Kash Patel apareceu com frequência em eventos da campanha de Trump, sendo, antes disso, um nome conhecido na primeira gestão do presidente republicano por sua extrema lealdade e atuação em vários cargos de alto escalão em células de defesa e Inteligência. Charles Kupperman, ex-conselheiro adjunto de Segurança Nacional ressalta a atuação volátil e submissa de Patel à época: “Ele (Trump) queria fazer de Kash um carrasco político, para eliminar e demitir pessoas da equipe da Casa Branca que não estivessem sendo tão leais quanto ele achava que deveriam ser”, reafirmando o aspecto da gestão do republicano que valoriza profissionais subservientes.
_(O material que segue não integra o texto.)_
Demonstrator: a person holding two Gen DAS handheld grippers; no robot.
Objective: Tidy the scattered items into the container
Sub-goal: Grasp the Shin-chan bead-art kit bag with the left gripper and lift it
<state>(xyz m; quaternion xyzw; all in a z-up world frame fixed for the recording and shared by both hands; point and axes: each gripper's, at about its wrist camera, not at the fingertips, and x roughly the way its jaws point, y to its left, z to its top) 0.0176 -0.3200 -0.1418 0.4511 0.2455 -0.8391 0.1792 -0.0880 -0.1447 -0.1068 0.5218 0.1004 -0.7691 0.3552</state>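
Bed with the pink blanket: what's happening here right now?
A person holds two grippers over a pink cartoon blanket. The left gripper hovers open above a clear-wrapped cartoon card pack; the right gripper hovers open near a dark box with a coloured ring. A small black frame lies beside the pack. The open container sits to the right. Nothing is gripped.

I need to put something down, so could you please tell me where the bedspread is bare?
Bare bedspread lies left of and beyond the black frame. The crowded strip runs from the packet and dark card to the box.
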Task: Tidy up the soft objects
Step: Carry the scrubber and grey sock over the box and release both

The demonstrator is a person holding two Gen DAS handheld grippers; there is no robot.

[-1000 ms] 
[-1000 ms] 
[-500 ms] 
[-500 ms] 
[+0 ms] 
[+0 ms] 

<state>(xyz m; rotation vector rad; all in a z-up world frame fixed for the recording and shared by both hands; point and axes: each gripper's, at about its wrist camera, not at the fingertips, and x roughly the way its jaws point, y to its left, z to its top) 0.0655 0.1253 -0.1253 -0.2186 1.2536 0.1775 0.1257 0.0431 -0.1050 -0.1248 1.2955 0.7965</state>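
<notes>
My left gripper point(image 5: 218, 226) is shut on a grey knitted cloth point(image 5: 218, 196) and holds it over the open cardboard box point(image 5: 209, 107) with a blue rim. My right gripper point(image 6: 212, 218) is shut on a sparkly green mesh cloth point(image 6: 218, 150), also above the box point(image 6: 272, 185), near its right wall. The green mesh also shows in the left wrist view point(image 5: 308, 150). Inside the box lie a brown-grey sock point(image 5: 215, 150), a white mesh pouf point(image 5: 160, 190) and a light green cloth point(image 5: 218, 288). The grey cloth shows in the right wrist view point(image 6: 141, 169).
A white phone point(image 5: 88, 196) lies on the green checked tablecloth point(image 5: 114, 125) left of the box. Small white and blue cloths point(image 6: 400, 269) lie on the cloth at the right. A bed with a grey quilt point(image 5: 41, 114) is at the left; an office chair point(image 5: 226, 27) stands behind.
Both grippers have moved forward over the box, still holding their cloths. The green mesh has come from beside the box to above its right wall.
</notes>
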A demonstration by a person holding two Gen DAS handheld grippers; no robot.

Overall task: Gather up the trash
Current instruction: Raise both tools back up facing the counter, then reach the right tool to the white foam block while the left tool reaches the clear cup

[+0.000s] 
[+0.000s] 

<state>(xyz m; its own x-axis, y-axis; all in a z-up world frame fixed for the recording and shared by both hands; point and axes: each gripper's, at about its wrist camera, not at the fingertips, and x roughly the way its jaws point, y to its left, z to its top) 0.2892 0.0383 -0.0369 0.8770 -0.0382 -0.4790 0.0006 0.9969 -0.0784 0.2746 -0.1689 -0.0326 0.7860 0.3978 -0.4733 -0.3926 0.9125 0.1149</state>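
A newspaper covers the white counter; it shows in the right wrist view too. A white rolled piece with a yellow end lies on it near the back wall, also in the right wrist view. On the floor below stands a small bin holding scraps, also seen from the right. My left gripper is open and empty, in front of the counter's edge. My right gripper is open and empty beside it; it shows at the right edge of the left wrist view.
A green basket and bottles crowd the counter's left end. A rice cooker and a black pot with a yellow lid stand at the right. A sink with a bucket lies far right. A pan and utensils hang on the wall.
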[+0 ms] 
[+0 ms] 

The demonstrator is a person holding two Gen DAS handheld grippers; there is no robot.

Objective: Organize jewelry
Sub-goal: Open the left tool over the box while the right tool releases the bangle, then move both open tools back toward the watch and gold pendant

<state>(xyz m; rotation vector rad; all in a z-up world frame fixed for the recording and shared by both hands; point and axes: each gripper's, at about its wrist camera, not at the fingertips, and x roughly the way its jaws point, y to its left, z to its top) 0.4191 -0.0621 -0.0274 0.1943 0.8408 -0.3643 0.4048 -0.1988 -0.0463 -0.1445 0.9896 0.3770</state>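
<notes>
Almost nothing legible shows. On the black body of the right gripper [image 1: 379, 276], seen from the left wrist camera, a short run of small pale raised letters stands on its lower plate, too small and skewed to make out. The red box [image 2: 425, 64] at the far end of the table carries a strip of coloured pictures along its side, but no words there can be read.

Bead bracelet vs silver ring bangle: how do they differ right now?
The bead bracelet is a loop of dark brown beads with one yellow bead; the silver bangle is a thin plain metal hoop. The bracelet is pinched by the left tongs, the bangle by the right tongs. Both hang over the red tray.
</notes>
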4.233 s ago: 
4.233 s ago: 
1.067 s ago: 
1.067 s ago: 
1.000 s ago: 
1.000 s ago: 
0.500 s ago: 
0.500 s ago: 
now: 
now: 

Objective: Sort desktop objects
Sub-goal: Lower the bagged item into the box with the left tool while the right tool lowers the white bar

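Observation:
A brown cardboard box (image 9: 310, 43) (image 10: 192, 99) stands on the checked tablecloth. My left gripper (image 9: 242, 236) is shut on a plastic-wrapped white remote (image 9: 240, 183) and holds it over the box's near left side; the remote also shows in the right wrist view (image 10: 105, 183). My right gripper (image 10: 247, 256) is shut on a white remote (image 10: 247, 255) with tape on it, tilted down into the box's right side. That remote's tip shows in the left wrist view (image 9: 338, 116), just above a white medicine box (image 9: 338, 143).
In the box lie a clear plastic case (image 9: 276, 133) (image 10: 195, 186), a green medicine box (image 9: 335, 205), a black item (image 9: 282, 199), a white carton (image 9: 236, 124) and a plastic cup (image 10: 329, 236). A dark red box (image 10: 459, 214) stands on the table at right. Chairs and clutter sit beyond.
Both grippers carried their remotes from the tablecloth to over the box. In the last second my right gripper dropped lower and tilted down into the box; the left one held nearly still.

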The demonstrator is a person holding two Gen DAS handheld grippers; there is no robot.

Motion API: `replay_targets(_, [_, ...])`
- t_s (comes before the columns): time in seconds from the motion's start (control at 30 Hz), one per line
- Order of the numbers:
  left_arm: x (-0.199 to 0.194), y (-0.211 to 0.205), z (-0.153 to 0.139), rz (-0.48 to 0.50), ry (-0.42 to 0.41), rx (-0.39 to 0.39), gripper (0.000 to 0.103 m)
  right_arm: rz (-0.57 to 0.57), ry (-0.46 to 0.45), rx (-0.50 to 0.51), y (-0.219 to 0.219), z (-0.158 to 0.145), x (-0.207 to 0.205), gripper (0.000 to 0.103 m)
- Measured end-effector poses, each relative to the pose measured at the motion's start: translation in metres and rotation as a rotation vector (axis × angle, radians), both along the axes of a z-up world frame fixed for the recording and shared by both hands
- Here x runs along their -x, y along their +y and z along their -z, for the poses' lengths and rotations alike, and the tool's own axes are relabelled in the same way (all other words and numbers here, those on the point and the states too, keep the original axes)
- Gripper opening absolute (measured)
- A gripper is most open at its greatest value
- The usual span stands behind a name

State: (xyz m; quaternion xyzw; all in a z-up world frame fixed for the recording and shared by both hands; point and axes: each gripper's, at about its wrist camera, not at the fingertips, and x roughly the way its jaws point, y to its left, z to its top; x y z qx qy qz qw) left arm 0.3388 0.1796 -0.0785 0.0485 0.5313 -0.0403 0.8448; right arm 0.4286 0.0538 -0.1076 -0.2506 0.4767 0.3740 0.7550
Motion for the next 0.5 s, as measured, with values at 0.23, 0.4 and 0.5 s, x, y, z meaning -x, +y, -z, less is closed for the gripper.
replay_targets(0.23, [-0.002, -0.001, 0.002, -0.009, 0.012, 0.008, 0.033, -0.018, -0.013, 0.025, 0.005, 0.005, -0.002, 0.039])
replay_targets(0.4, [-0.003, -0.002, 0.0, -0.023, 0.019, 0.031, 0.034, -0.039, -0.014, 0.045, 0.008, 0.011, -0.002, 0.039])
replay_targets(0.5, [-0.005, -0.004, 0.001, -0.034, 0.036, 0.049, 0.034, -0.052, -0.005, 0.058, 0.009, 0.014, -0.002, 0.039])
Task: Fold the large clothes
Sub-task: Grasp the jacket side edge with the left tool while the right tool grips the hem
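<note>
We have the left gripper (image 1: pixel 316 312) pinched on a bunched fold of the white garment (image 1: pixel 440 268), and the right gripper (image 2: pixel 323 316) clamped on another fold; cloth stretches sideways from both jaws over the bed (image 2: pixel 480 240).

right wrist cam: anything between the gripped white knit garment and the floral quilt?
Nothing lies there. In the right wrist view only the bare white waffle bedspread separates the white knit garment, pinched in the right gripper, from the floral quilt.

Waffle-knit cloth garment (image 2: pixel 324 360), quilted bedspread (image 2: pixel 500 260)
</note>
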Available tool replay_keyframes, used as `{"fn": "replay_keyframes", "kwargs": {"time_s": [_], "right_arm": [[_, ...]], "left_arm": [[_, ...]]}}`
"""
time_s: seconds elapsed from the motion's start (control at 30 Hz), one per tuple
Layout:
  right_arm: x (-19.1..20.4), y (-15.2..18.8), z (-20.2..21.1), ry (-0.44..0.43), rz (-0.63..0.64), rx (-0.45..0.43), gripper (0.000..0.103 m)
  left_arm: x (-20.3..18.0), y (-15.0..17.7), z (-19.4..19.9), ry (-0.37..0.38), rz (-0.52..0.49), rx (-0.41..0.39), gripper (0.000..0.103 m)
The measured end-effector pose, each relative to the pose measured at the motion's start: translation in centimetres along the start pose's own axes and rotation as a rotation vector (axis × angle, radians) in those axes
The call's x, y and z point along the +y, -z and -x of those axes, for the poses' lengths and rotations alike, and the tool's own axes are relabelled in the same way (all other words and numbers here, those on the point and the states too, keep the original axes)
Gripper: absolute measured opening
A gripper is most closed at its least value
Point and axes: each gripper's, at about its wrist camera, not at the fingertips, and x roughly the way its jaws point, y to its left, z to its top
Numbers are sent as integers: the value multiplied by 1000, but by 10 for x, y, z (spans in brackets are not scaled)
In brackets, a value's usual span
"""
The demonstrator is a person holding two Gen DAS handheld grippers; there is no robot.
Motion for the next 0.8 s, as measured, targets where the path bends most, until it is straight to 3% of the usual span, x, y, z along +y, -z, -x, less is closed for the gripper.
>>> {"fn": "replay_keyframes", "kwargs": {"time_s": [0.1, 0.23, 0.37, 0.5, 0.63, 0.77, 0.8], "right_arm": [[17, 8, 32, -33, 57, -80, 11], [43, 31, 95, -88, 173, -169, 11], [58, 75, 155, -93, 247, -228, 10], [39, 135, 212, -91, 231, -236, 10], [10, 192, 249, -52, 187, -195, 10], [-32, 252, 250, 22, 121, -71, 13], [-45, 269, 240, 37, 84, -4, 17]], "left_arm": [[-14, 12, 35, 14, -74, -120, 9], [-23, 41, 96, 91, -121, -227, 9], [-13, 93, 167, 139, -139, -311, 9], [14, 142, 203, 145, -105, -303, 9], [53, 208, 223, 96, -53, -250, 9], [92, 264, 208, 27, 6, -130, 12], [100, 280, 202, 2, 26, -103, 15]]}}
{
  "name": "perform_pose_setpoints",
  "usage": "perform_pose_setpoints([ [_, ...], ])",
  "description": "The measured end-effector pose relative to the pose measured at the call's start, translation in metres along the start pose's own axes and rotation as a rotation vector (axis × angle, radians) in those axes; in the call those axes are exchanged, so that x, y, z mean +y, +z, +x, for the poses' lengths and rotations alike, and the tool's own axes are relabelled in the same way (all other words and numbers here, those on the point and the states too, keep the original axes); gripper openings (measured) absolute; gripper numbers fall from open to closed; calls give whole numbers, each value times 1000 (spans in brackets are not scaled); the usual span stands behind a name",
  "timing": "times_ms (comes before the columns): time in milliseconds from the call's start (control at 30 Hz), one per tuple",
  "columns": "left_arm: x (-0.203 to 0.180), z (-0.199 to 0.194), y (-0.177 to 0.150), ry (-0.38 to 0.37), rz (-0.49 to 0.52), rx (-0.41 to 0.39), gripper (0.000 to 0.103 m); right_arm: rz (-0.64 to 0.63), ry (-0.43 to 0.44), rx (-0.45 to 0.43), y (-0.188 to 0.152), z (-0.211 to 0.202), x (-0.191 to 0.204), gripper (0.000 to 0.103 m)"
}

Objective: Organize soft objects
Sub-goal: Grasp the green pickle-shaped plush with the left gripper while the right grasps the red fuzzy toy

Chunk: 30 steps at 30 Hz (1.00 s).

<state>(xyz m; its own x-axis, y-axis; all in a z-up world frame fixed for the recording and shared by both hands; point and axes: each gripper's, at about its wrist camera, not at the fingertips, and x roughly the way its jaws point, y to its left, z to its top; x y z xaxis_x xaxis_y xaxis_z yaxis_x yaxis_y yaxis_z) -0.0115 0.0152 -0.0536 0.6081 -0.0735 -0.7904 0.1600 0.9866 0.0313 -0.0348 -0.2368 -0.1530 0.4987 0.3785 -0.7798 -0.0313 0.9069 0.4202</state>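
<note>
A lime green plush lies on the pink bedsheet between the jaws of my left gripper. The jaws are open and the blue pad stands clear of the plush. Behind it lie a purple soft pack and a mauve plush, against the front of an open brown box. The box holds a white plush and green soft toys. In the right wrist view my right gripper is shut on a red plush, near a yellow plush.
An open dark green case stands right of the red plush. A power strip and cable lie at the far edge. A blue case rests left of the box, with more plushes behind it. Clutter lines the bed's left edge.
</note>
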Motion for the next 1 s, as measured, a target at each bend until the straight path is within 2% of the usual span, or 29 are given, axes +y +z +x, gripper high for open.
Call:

Continuamente, durante a primeira gestão, os atos de lealdade de Kash eram justificados pelo discurso conspiracionista de combate à corrupção em órgãos que, de acordo com este, visavam unicamente a minar a governabilidade de Donald Trump, afirmando que o chefe “estava certo” em uma lista de questões, incluindo o Russiagate, e que “liderou esforços para desclassificar (divulgar) a corrupção do Departamento de Justiça e do FBI”.
Dos livros infantis às telas de cinema
Outro fato curioso de Patel é sua atuação dentro da indústria do entretenimento. Atualmente, promove o terceiro livro de sua série de livros infantis, intitulado The Plot Against the King (O complô contra o rei), em que retrata a si mesmo como um feiticeiro com a responsabilidade de vingar o personagem rei Donald contra sua inimiga Hillary Queenton. O livro de 35 páginas usa a ferramenta de personagens fictícios infantis para fornecer um relato revisionista do trabalho do FBI (Polícia Federal dos EUA) que visava a investigar a possível interferência russa durante as eleições de 2016 e potenciais conexões com Trump, uma pauta recorrente em seus dois primeiros anos da Presidência.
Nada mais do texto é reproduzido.